Dixie Chicks: Shut up and sing: documentary about the "we're ashamed the President of the United States is from Texas" incident in 2003 and the band recording a new album and taking on the road again in 2005/2006. Unabashedly pro-Dixie Chicks and doesn't pretend otherwise, but doesn't try to present them as political activists, either; the initial remark comes across as having resulted from a combination of general distaste with Dubya and the awareness their London audience (where there had just been one of the biggest anti-war rallies on the globe) would greet the remark with cheers, and after the uproar starts, the first thing the manager thinks is that this could be useful publicity. However, the aftermath does serve as a wake up call, and as things get more and more serious, you see the young women more and more growing. And the music changes. The song Natalie Maines sings near the end, Not Ready to Make Nice, is terrific. Speaking of Natalie Maines, on a "it's a small world" note, she's married to Adrian Pasdar who plays Nathan Petrelli on Heroes, and like the other two husbands is glimpsed being supportive in the background.

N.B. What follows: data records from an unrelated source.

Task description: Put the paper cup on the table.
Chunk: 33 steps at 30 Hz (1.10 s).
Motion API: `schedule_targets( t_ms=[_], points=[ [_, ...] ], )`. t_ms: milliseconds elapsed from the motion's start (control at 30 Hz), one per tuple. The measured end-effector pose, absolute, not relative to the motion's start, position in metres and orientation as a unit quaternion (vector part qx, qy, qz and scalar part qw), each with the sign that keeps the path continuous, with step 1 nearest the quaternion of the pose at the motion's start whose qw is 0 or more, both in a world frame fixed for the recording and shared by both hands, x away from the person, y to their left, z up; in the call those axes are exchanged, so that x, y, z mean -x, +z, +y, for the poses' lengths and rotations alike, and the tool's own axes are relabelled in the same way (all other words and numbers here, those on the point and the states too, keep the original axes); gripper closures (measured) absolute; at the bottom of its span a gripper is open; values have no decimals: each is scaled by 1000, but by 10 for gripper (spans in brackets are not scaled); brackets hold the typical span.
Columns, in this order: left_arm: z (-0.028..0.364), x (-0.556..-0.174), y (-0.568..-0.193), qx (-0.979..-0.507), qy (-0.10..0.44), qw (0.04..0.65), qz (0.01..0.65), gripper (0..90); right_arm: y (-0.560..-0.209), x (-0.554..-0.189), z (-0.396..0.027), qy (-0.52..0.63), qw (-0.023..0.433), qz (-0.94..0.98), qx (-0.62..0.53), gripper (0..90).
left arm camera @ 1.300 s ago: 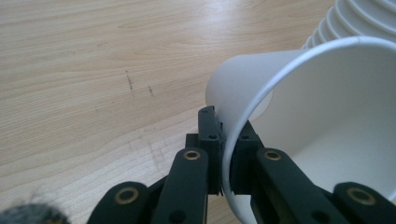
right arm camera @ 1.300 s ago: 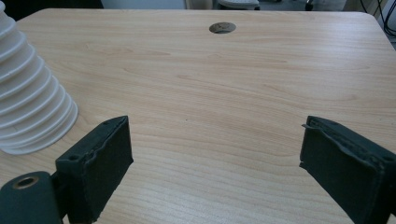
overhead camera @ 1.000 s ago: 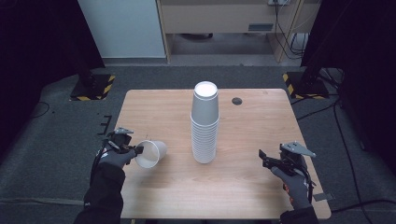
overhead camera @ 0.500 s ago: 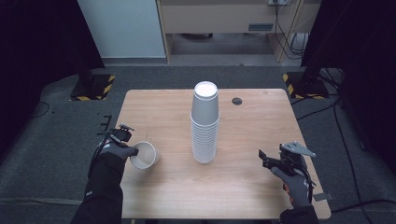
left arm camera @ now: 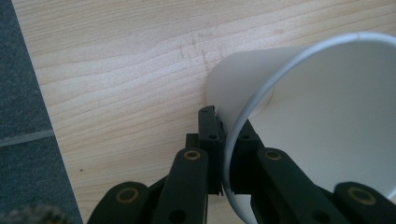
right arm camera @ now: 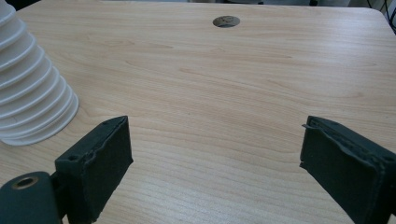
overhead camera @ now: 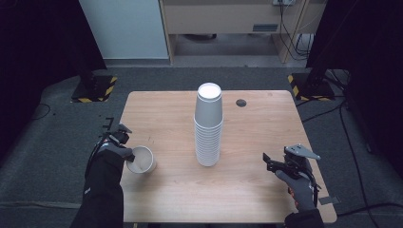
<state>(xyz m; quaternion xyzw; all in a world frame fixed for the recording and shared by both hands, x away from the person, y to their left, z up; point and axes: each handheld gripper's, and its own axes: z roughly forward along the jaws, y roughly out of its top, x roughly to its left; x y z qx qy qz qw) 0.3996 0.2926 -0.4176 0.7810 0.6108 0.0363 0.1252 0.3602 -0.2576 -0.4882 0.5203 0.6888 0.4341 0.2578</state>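
Left gripper view showed my left tongs pinching the thin, bendy rim of a light paper cup; my right tongs gaped wide.

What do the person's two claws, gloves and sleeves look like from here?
Both hands wear dark gloves with dark sleeves. The left claw has black jaws on black linkage arms with brass-coloured pivot pins. The right claw has thick black pads, rough at the edges, and one brass-coloured pin. In the high view the right claw carries a grey three-cornered plate on top.
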Motion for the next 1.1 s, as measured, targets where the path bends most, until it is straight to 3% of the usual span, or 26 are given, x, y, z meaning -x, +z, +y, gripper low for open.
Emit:
schedule_targets(
  t_ms=[367,633,800,1100],
  points=[
    [293,-403,-422,-776,51,149,611,823,-488,-360,-258,434,257,690,-520,91],
    [295,-399,-418,-773,83,183,602,699,-489,-360,-258,433,257,690,-520,91],
    [296,-388,-412,-763,141,255,577,598,-488,-360,-258,434,258,689,-521,90],
    [296,-354,-418,-683,268,413,539,463,-488,-360,-260,433,260,686,-524,90]
  ],
)
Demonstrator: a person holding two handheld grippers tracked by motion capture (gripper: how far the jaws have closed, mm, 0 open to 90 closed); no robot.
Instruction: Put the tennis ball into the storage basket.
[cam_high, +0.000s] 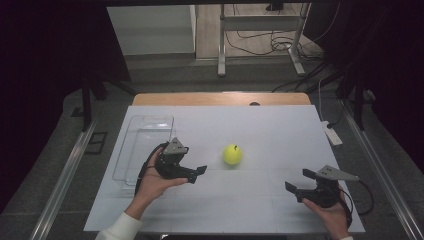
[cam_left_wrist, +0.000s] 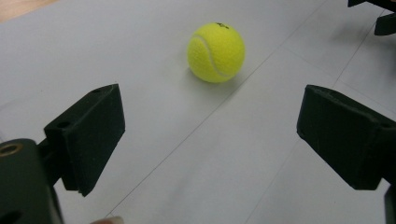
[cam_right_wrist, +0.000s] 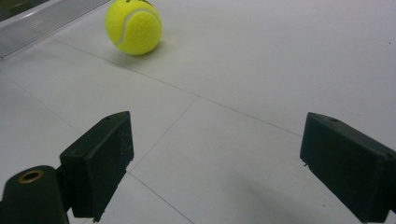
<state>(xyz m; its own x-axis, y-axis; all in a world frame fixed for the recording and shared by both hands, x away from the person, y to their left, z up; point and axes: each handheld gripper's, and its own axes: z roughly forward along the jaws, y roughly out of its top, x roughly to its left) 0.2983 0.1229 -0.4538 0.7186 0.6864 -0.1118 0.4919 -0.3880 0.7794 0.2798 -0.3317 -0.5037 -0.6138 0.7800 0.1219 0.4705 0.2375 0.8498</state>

Heroes fans might be amused by the getting ready for Halloween scene in which he tries to convince their son to wear the tie belonging to the Harry Potter costume ("Daddy has to wear a tie on tv, too, when he's playing a lawyer") and then gives up ("you're right, ties suck").

Not something to watch with the kids (lots of blow job jokes abound when the three women get talking), and I suppose if you took offense at the initial remark, this film won't convince you otherwise (actually, the initial remark is pretty harmless compared to something Natalie Maines says later when reading a Bush quote), but if you didn't, watch and enjoy.